Dulce Brito, iniciou os seus estudos musicais no Conservatório Regional de Castelo Branco e, mais tarde, na Escola Superior de Música de Lisboa. Licenciada em Ciências Musicais pela Faculdade de Ciências Sociais e Humanas da Universidade Nova de Lisboa, colaborou com a Fundação Calouste Gulbenkian e a Câmara Municipal de Loures em vários projetos musicais.

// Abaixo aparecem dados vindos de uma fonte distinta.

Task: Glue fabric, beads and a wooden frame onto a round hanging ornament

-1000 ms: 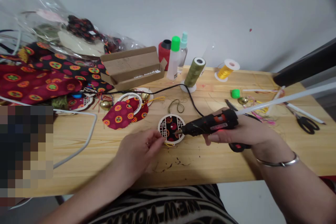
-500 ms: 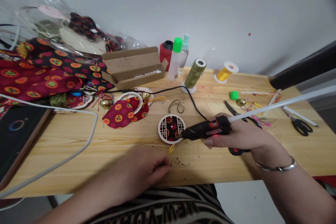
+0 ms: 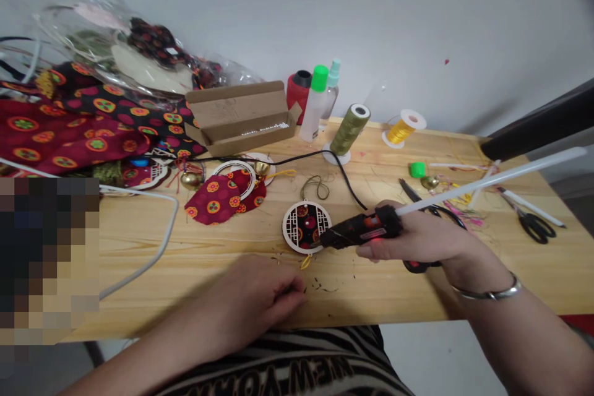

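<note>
My right hand (image 3: 417,238) grips a black hot glue gun (image 3: 366,227), with a long white glue stick (image 3: 492,182) coming out of its back. The gun's nozzle is over the lower part of a round wooden-framed pendant (image 3: 307,213), which lies flat on the table. The pendant has lattice sides, dark patterned fabric in the middle, a green cord loop (image 3: 315,187) above and a yellow loop (image 3: 305,262) below. My left hand (image 3: 262,291) rests on the table just below the pendant, its fingers curled in, apart from it.
Red fabric pieces (image 3: 213,201), a gold bell (image 3: 189,179) and a cardboard box (image 3: 241,117) lie left of the pendant. Behind stand bottles (image 3: 313,114), a green thread spool (image 3: 351,130) and a yellow spool (image 3: 400,131). Scissors (image 3: 533,223) lie right. A black cable (image 3: 343,176) crosses the table.
The whole view has shifted slightly, so things sit a little further right. The glue gun has moved slightly left relative to the pendant. My left hand stays resting on the table.
</note>
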Motion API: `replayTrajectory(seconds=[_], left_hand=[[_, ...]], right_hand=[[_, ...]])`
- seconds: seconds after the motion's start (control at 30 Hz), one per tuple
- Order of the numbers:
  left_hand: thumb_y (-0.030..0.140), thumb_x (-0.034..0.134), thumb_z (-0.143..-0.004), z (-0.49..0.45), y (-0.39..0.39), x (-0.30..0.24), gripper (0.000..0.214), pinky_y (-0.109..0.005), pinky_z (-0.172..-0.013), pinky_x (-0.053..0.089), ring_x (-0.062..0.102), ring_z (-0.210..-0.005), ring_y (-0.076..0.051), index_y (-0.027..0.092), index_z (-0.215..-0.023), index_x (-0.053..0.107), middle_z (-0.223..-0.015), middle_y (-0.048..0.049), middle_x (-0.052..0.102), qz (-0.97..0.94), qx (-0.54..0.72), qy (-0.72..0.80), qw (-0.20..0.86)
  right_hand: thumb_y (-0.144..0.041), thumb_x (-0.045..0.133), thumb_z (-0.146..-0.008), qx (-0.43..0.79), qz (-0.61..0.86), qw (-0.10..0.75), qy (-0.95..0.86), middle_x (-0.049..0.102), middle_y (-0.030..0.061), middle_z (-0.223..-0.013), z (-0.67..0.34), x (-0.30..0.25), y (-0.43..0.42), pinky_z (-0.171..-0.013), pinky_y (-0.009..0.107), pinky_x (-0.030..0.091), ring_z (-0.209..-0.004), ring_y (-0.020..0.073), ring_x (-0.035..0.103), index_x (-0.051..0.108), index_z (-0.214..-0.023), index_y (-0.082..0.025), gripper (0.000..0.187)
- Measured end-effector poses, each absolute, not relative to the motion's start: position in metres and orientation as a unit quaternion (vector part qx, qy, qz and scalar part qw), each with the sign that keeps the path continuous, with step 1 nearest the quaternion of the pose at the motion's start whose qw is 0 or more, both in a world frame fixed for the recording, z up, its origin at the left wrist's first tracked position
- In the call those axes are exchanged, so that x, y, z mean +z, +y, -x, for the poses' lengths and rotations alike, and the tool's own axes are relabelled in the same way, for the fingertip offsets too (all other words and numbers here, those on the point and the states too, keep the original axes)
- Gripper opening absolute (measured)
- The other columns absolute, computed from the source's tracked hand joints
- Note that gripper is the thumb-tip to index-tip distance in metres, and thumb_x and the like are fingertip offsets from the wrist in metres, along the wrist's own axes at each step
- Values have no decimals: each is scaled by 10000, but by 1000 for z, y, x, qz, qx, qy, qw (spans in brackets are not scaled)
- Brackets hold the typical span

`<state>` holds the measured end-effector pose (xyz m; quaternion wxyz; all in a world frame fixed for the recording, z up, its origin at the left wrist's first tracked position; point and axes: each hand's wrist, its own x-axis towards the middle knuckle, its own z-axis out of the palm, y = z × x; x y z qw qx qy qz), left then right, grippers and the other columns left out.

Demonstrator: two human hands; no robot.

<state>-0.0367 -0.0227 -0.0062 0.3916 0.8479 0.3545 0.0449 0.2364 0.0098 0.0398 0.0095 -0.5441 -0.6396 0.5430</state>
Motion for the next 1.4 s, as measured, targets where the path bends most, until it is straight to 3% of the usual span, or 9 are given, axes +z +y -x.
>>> replayTrajectory(seconds=[0.2,0.53,0.97,1.4], left_hand=[[194,495,-844,37,-24,-7,161,-198,-520,319,552,-565,-85,240,-754,620,-637,71,640,-842,37,357,402],[273,467,-874,37,-20,-6,193,-212,-541,307,549,-601,-100,220,-791,633,-676,39,647,-827,-4,353,438],[283,480,-873,38,-20,-7,181,-213,-553,312,553,-622,-97,229,-800,637,-697,45,656,-821,3,354,448],[281,481,-870,37,-20,-5,184,-209,-552,317,552,-619,-98,229,-781,634,-693,46,653,-820,-4,363,443]], right_hand=[[-480,656,-752,542,520,24,-659,625,13,-646,-233,43,12,-468,203,440,-553,116,553,687,-829,-168,323],[-487,642,-751,545,528,-4,-651,624,13,-686,-230,47,14,-515,202,452,-608,123,557,695,-883,-166,351],[-533,640,-724,508,570,-37,-644,611,-10,-641,-229,49,14,-370,180,364,-463,85,488,682,-904,-192,388],[-393,647,-715,510,546,-17,-665,564,-22,-574,-220,60,16,-344,159,327,-437,72,436,696,-842,-174,257]])
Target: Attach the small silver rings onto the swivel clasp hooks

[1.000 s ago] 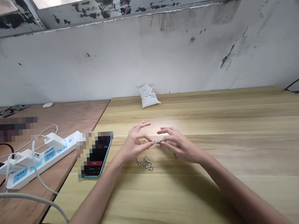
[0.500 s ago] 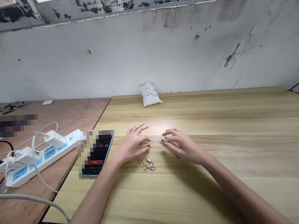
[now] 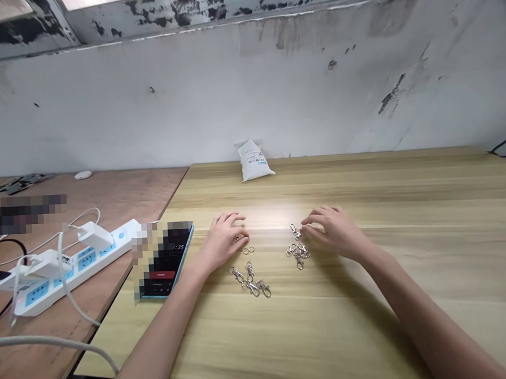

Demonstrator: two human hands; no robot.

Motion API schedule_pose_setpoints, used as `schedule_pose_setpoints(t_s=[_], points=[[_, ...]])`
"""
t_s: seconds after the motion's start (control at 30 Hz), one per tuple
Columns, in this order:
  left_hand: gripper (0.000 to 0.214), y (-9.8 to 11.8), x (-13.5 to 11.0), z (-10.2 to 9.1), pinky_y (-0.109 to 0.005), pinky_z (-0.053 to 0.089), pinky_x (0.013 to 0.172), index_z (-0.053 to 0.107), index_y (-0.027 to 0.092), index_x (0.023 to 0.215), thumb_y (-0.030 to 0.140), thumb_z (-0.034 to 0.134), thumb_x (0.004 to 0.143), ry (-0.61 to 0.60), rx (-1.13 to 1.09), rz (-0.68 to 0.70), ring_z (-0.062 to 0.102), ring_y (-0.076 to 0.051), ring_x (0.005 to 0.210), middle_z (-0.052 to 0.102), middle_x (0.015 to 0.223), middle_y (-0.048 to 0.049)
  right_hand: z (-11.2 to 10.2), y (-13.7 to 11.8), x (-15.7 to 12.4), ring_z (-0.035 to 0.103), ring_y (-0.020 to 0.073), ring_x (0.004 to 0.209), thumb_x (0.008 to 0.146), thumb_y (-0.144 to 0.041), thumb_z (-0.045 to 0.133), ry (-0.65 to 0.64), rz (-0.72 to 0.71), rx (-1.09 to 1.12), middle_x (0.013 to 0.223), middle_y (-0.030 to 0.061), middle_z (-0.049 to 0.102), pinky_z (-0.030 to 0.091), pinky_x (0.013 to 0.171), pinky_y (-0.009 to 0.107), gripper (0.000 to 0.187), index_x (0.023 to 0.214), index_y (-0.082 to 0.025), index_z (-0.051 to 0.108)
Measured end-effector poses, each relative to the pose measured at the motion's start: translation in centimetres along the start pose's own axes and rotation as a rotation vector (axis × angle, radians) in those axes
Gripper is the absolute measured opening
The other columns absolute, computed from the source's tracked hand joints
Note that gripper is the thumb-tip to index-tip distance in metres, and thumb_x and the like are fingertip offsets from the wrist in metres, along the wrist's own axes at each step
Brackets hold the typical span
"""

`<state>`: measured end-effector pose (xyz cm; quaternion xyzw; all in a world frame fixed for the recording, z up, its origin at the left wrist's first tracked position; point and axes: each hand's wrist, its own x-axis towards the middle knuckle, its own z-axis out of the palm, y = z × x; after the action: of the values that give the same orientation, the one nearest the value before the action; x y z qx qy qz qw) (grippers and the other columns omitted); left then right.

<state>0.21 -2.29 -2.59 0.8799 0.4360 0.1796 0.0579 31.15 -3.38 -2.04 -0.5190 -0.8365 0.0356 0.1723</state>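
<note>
My left hand (image 3: 223, 239) rests on the light wooden table (image 3: 369, 296) with its fingers curled over a small metal ring; what it holds is hard to make out. A loose ring (image 3: 248, 250) lies just right of it. Below it lies a cluster of metal clasps (image 3: 251, 280). My right hand (image 3: 335, 230) sits further right, fingertips pinched at a clasp (image 3: 295, 231) at the top of a second pile of clasps (image 3: 297, 253).
A phone (image 3: 165, 261) with a lit screen lies left of my left hand. A white power strip (image 3: 66, 267) with plugs and cables sits on the brown table at left. A small white bag (image 3: 254, 160) stands by the wall.
My hands have drawn apart. The right hand moved right, uncovering a pile of clasps beneath it. One more clasp now lies in the lower cluster.
</note>
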Motion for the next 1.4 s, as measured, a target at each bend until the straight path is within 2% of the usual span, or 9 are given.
schedule_pose_setpoints(t_s=[0.1,0.23,0.37,0.5,0.7,0.9,1.1,1.23,1.4], points=[[0.013,0.0,0.0,0.1,-0.048,0.037,0.101,0.070,0.023,0.081,0.026,0.061,0.089,-0.003,-0.012,-0.020,0.045,-0.028,0.127,0.061,0.125,-0.0043,0.6,0.1,0.1,0.063,0.0186,0.080,0.095,-0.032,0.050,-0.031,0.040,-0.021,0.086,0.0036,0.069,0.038,0.080,0.035,0.026,0.088,-0.024,0.073],[0.012,0.4,0.1,0.0,-0.047,0.036,0.101,0.065,0.020,0.083,0.022,0.056,0.091,-0.002,-0.032,-0.022,0.049,-0.026,0.122,0.063,0.119,-0.0059,1.7,-1.9,0.7,0.061,0.0178,0.078,0.093,-0.032,0.054,0.023,0.040,-0.122,0.082,0.0039,0.066,0.035,0.085,0.035,0.026,0.079,-0.022,0.073],[0.009,1.3,0.3,-0.2,-0.048,0.029,0.109,0.062,0.020,0.087,0.021,0.053,0.091,0.066,-0.128,-0.071,0.057,-0.021,0.105,0.069,0.100,-0.0026,2.4,-3.4,1.4,0.060,0.0185,0.071,0.091,-0.015,0.049,0.042,0.002,-0.232,0.076,0.0079,0.067,0.034,0.080,0.033,0.029,0.071,-0.016,0.070],[0.008,2.0,0.5,-0.4,-0.050,0.019,0.116,0.062,0.020,0.082,0.024,0.059,0.088,0.087,-0.285,-0.154,0.063,-0.016,0.089,0.070,0.088,0.0022,2.6,-3.9,1.8,0.059,0.0188,0.063,0.084,-0.007,0.049,0.045,-0.017,-0.210,0.069,0.0104,0.069,0.034,0.077,0.034,0.027,0.063,-0.014,0.065],[0.006,2.2,0.5,-0.5,-0.052,0.019,0.117,0.066,0.020,0.080,0.023,0.062,0.083,0.063,-0.390,-0.182,0.066,-0.016,0.083,0.073,0.086,0.0018,3.1,-3.7,1.5,0.060,0.0148,0.060,0.081,-0.013,0.055,0.106,0.039,-0.059,0.068,0.0007,0.071,0.039,0.078,0.031,0.014,0.073,-0.019,0.064],[0.013,2.0,0.5,-0.2,-0.053,0.024,0.114,0.071,0.023,0.095,0.023,0.062,0.086,0.069,-0.418,-0.146,0.067,-0.019,0.092,0.076,0.097,-0.0016,2.9,-4.9,1.1,0.058,0.0145,0.058,0.081,-0.016,0.057,0.209,0.034,0.343,0.069,-0.0020,0.069,0.043,0.075,0.032,0.008,0.076,-0.023,0.060],[0.009,2.2,0.4,-0.3,-0.038,0.045,0.092,0.069,0.021,0.085,0.018,0.060,0.086,0.080,-0.370,-0.083,0.064,-0.020,0.090,0.074,0.091,-0.0024,3.4,-5.4,0.9,0.054,0.0115,0.055,0.084,-0.017,0.057,0.174,-0.028,0.456,0.070,-0.0029,0.066,0.042,0.078,0.034,0.008,0.079,-0.022,0.060],[0.009,2.3,0.4,-0.4,-0.033,0.047,0.082,0.067,0.020,0.086,0.020,0.058,0.088,0.094,-0.311,-0.103,0.061,-0.020,0.088,0.069,0.087,-0.0029,3.7,-5.2,0.8,0.053,0.0113,0.055,0.086,-0.019,0.056,0.147,-0.051,0.502,0.069,-0.0026,0.066,0.043,0.076,0.033,0.008,0.080,-0.022,0.061],[0.010,2.4,0.3,-0.2,-0.029,0.049,0.079,0.063,0.021,0.089,0.020,0.053,0.091,0.083,-0.398,-0.111,0.063,-0.017,0.086,0.069,0.091,-0.0020,2.8,-6.2,0.7,0.052,0.0128,0.059,0.087,-0.025,0.055,0.132,0.021,0.692,0.066,-0.0010,0.062,0.042,0.059,0.026,0.012,0.081,-0.021,0.063]])
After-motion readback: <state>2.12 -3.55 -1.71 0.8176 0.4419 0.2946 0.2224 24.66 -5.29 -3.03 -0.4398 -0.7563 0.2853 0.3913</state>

Entre 1994 e 1998 foi gestora da Orquestra de Câmara de Macau, com a qual efetuou várias digressões e produziu várias gravações. Ainda no Instituto Cultural de Macau coordenou o Concurso para jovens Músicos de Macau e colaborou na produção de diversos eventos, entre os quais o Festival de Música de Macau e o Festival das Artes. Em 1999 integrou a Direção-Geral das Artes (anterior Instituto Português das Artes do Espetáculo) onde tem desempenhado funções no âmbito das áreas performativas, sobretudo na área da música, sendo responsável ainda pela produção e gestão da coleção discográfica PortugalSom. É, há vários anos, representante de Portugal junto da Orquestra de jovens da União Europeia e coordenadora das audições nacionais. É a presidente do júri das Audições em Portugal para a Orquestra de Jovens da União Europeia.

AGRADECIMENTOS

A Direção-Geral das Artes agradece a todos os jovens músicos participantes, aos membros do júri, ao Conservatório de Música do Porto, à Escola de Música do Colégio Moderno e ao Teatro Nacional de São Carlos, em Lisboa, que acolheram os mais de 400 jovens músicos durante as audições.